Other distinctions include:
- TIME’s European Heroes Award, 2004
- Africa Investor Magazine named her Finance Minister of the Year in 2004.
- 2005 – Emerging Markets Finance Minister of the Year for Africa and the Middle East
- Euromoney named her Global Finance Minister of the Year in 2005.
- The Banker named her Finance Minister of the Year for Africa and the Middle East in 2005.
- The Bishop John T. Walker Distinguished Humanitarian Service Award was presented in 2010.
- Columbia University School of International and Public Affairs awarded her the Global Leadership Award in 2010.
- 2011 – Chicago Council on Global Affairs Global Leadership Award
- Pia Manzu Centre received the President of the Italian Republic Gold Medal in 2011.
- The David Rockefeller Bridging Leadership Award was given in 2014.
- Global Fairness Award, Global Fairness Initiative (Global Fairness Award, Global Fairness Initiative) (Global Fairness Initiative) (Global Fairness Initiative
- Devex Development Communications Network’s Power with Purpose Award, 2016.
- Aspen Institute’s Madeleine K. Albright Global Development Award, 2017.
- WEConnect International’s 2017 Women’s Economic Empowerment Award
- 2017 – Howard University’s Vanguard Award
- Forbes Africa’s African of the Year for 2020
- Okonjo-Iweala has been awarded honorary degrees by 14 universities around the world, including some of the world’s most prestigious institutions:
- Brown University is a private university in Providence, Rhode (2006)

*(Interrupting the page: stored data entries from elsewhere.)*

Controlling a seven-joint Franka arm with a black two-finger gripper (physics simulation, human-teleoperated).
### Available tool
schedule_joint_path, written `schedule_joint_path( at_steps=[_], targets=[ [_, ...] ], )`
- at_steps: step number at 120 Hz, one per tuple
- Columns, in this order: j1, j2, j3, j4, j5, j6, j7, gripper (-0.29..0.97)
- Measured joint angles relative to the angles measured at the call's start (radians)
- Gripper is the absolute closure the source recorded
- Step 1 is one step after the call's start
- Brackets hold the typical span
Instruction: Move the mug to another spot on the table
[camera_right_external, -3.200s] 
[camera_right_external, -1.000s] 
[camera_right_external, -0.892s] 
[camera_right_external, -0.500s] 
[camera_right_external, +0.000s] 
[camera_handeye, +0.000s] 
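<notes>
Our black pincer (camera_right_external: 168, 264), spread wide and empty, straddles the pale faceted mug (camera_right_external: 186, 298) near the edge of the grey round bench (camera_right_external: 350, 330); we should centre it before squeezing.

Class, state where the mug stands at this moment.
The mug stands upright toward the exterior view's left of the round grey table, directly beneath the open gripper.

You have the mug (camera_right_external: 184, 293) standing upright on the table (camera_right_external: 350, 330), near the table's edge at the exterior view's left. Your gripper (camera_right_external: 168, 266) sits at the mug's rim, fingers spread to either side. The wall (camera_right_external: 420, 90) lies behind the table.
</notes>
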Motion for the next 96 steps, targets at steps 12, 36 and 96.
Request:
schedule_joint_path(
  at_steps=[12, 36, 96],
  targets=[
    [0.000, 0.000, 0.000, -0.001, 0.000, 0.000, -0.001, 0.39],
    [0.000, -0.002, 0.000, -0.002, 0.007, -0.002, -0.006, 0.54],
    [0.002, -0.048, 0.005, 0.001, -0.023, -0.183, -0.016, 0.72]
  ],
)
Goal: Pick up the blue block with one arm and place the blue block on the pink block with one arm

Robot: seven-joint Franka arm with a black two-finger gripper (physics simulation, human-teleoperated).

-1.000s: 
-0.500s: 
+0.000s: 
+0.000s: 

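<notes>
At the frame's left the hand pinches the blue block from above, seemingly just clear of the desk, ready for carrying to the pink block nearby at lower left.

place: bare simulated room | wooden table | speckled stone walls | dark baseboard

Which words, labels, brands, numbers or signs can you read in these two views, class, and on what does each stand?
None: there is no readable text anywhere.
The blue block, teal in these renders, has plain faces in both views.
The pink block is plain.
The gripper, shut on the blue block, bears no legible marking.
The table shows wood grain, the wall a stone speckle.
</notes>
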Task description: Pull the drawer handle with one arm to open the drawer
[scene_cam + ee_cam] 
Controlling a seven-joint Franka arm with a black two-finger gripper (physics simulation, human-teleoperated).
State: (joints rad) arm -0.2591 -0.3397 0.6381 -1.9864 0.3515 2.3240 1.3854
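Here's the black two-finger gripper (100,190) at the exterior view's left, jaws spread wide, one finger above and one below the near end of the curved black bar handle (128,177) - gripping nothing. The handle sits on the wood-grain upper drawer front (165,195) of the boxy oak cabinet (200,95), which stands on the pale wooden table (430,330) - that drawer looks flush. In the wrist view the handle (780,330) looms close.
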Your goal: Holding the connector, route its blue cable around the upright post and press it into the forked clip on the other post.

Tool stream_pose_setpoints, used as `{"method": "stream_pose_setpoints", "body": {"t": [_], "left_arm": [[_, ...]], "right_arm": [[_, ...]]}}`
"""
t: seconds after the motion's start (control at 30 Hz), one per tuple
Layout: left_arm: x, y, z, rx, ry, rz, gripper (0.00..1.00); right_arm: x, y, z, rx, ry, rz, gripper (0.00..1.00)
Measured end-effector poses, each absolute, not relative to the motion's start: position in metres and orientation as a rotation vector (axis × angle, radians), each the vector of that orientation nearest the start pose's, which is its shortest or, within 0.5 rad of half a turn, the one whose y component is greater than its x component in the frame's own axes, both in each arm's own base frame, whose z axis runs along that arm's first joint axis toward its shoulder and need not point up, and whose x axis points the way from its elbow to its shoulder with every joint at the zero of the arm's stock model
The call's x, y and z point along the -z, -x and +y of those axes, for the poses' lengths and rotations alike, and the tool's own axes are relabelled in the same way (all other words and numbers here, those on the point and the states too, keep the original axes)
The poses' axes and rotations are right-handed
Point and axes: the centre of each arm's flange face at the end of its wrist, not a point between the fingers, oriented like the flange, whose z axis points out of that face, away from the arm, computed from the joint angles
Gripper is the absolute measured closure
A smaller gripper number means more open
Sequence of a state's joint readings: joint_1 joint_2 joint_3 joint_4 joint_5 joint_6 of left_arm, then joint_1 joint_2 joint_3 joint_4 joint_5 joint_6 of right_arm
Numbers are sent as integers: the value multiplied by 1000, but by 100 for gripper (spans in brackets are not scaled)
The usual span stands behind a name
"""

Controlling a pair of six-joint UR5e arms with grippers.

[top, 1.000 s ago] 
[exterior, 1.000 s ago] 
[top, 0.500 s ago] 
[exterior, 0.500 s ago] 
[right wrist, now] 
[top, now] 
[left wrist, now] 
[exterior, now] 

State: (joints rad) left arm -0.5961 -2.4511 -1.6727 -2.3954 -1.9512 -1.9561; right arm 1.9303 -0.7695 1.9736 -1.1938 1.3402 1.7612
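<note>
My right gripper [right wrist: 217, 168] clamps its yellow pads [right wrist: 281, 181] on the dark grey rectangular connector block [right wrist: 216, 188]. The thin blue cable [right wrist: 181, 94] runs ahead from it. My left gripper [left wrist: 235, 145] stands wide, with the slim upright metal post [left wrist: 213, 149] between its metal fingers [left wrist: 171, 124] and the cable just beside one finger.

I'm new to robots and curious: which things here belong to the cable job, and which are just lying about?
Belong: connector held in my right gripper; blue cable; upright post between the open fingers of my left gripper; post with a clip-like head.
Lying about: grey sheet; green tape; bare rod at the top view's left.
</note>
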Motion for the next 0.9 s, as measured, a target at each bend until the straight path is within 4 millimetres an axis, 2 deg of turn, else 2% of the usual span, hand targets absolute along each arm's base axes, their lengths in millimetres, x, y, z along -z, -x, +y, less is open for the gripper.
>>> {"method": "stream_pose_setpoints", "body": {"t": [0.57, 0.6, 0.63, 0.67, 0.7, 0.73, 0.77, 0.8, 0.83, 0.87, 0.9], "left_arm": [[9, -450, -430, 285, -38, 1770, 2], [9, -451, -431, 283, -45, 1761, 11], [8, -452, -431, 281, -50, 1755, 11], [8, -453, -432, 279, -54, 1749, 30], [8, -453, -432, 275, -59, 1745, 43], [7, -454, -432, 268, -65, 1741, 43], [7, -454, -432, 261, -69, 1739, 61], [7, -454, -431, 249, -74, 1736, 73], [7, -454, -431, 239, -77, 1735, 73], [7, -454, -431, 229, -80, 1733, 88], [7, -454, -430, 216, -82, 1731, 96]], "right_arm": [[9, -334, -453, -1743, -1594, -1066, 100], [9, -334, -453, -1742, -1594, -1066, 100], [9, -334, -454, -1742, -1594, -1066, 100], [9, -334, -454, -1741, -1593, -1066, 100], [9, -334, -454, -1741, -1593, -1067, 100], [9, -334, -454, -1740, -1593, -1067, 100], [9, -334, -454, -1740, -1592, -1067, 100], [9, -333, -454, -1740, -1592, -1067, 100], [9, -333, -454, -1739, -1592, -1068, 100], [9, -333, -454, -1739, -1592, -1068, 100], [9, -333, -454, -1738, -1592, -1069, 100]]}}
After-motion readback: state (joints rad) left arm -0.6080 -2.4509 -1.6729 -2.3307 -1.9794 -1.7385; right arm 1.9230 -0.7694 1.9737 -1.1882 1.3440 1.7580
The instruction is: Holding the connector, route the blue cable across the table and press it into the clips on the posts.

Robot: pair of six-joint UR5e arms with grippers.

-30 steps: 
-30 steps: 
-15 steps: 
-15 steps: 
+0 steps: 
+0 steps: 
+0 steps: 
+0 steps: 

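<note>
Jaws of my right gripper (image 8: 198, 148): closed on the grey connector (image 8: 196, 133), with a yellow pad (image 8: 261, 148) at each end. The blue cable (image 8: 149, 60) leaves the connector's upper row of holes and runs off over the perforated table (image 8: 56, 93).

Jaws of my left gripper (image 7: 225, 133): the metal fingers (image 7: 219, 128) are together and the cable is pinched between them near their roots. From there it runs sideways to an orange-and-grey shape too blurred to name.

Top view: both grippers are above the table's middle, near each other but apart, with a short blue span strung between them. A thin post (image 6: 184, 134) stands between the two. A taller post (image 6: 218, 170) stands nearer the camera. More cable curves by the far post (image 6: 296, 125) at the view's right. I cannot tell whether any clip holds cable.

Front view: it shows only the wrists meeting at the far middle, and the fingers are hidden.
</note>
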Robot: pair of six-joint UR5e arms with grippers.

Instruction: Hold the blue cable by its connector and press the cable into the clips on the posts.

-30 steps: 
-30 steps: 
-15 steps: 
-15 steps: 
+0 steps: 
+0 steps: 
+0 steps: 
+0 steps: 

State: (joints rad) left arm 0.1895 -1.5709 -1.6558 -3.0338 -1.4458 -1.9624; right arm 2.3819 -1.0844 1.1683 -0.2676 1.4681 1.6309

- Colby College is a small liberal arts college in Maine (2007)
- Dublin’s Trinity College (2007)
- Amherst College is a liberal arts college in Amherst (2009)
- The University of Pennsylvania is located in Philadelphia, Pennsylvania (2013)
- Yale University is a private university in New Haven (2015)
- Jamaica’s Northern Caribbean University
- Guido Carli, LUISS, Italy (2021)
She also holds degrees from Abia State University, Delta State University, Abraka, Oduduwa University, Babcock University, and the Universities of Port Harcourt, Calabar, and Ife, among others (Obafemi Awolowo University). Tel Aviv University bestowed an honorary degree to Okonjo Iweala in 2019.